La protagonista absoluta de Cuando acabó la guerra es Barbara Probst, y el relato -muy bien escrita la parte narrada- de sus años de formación nos descubre con encanto e inteligencia modos domésticos y patrones de conducta de una burguesía ilustrada neoyorquina, en este caso matizada por la pertenencia judía; el padre de Barbara fue primo del gran escritor austriaco Joseth Roth.

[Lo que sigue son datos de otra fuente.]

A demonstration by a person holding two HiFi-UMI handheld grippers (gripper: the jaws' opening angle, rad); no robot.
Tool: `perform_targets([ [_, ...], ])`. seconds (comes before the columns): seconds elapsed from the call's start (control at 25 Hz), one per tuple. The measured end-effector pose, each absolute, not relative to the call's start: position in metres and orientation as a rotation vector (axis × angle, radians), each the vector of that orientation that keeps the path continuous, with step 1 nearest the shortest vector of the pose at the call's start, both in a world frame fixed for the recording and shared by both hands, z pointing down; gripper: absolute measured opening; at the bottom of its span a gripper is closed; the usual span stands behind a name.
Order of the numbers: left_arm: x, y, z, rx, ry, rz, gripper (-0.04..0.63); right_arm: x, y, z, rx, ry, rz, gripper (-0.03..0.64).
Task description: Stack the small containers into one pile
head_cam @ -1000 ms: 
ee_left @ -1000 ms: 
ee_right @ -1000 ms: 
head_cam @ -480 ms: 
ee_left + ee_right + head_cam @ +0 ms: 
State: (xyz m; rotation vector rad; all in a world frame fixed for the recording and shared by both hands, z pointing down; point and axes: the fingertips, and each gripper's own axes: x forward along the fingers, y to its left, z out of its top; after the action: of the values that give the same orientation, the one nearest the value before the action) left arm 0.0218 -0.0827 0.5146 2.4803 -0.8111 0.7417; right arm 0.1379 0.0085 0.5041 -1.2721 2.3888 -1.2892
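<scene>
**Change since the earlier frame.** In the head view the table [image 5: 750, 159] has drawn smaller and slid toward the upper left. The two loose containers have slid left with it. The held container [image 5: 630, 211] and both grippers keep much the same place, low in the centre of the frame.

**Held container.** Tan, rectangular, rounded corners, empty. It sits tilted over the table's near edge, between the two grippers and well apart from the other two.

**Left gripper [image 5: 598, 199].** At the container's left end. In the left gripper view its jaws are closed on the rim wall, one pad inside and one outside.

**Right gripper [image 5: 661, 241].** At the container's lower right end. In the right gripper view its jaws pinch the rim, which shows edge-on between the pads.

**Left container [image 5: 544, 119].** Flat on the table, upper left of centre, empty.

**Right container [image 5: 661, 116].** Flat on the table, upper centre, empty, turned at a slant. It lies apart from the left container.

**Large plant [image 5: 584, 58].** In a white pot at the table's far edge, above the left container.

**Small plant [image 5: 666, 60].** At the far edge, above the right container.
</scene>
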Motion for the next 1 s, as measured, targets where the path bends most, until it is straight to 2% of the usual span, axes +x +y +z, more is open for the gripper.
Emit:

Cuando la adolescente decide hacer su aprendizaje moral, antes de pasar por la Universidad, en la Europa de la segunda posguerra mundial, empieza una larga historia de amor con España, centrada al principio por su intenso romance con Paco Benet. Los fragmentos fílmicos donde aparecen él y su hermano pequeño Juan, ya en los cuarenta altísimo, lector de los mejores libros con humor gamberro, y otros resistentes antifranquistas como José Martínez, el fundador de Ruedo Ibérico, o Josep Pallach, son memorables, pero en la intraducible palabra inglesa tantalizing: es un suplicio peor que el de Tántalo no verles más. No saber más de Paco, ausente como personaje (por necesidades de guión y otros imperativos legales) de Los años bárbaros, y brutalmente desaparecido del mundo al morir joven en un accidente de todoterreno (era antropólogo) entre Irak e Irán. Fascinante para los admiradores de Juan Benet, cuya última obra, Herrumbrosas lanzas, publica ahora con aumentos Alfaguara en una edición hermosa y monumental, el documento de Probst Solomon tiene para mí la emoción de los valores perdidos: habla de un tiempo quizá peor, en el que los mejores se lanzaban al ruedo, indiferentes al aplauso, para luchar con el animal también negro y con patas, pero totalmente desprovisto de trapío.